NO HAY NINGÚN CAMINO QUE LLEVE A LA FELICIDAD; LA FELICIDAD ES EL CAMINO.

La felicidad significa para mí la capacidad de ser feliz, ser consciente de que la felicidad está presente. La felicidad debería ser el objeto de nuestra percepción para que pueda ser real. Cuando somos jóvenes, podemos correr rápidamente, saltar muy alto; somos capaces de muchas cosas. Pero precisamente porque somos jóvenes, no somos conscientes de nuestra juventud; sólo  cuando nos hacemos mayores es cuando empezamos a lamentar no haber usado bien nuestra juventud. muchos de nosotros tenemos un número infinito de razones para ser felices ahora, pero no lo somos porque no somos capaces de reconocer estas razones. Lo que nos ayuda a descubrirlas dentro de nuestra vida es nuestra consciencia, nuestra atención.
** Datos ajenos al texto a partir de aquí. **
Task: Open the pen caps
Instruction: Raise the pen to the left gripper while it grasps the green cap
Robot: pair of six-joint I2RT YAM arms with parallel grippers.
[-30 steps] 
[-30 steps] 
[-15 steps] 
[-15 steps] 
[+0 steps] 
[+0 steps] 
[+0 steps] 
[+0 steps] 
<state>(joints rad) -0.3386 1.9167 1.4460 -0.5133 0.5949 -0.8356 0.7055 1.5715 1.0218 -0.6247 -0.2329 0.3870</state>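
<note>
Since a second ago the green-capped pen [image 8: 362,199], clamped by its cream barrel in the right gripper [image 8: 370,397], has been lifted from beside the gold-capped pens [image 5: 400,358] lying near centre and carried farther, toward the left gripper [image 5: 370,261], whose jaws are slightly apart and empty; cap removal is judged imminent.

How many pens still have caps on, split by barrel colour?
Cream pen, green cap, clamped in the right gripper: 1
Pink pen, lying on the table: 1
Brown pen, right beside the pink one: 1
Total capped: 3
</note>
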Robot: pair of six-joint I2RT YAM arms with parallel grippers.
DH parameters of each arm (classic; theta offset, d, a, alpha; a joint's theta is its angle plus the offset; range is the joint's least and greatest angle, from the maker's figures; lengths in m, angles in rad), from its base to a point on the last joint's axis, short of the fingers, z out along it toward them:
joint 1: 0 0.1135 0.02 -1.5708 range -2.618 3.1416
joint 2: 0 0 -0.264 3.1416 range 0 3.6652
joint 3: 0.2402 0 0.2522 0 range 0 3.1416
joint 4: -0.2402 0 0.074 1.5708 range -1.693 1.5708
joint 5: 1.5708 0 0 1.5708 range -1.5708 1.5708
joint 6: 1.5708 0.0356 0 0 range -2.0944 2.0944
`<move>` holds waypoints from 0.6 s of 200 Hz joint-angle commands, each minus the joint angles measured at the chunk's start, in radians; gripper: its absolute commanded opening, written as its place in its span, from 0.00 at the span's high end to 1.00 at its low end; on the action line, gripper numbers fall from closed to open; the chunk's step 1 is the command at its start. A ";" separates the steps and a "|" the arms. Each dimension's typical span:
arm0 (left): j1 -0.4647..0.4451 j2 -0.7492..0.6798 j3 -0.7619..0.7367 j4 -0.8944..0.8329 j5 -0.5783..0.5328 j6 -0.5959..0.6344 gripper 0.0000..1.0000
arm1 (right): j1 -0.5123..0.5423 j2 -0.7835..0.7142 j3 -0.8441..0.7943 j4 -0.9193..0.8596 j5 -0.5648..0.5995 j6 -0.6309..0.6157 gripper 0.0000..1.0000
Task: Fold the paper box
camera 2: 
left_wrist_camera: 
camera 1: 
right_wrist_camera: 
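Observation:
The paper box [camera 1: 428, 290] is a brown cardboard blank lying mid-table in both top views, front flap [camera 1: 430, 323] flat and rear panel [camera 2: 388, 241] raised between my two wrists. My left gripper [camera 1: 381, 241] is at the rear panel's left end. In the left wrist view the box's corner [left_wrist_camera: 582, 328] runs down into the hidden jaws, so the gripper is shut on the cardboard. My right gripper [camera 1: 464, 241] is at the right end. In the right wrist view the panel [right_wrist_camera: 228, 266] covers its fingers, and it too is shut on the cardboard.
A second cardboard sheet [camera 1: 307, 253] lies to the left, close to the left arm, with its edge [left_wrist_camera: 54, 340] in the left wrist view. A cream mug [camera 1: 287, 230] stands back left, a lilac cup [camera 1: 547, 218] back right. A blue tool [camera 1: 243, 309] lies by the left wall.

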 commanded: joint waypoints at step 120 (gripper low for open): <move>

Cultivar nuestra atención significa cultivar nuestra felicidad.

THICH NHAT HANH

“PONERSE EN PIE”

Dentro de nosotros existe una energía que nos obliga a correr, de tal manera que no nos deja asentarnos en el  momento presente. Esto nos impide estar en contacto con el aquí y el ahora. Pero la vida sólo está disponible en el aquí y el ahora. Si nos desviamos del momento presente, no nos es posible experimentar nuestra vida en profundidad. Por eso hay mucha gente que realmente no vive su vida: se parecen a los muertos, como decía el autor francés Albert Camus. Con los métodos de la respiración consciente, el caminar consciente o el sonreír consciente, podemos unir rápidamente nuestro cuerpo y nuestra mente y estar vivos en todo momento; a esto se le podría denominar como “la práctica del ponerse en pie”.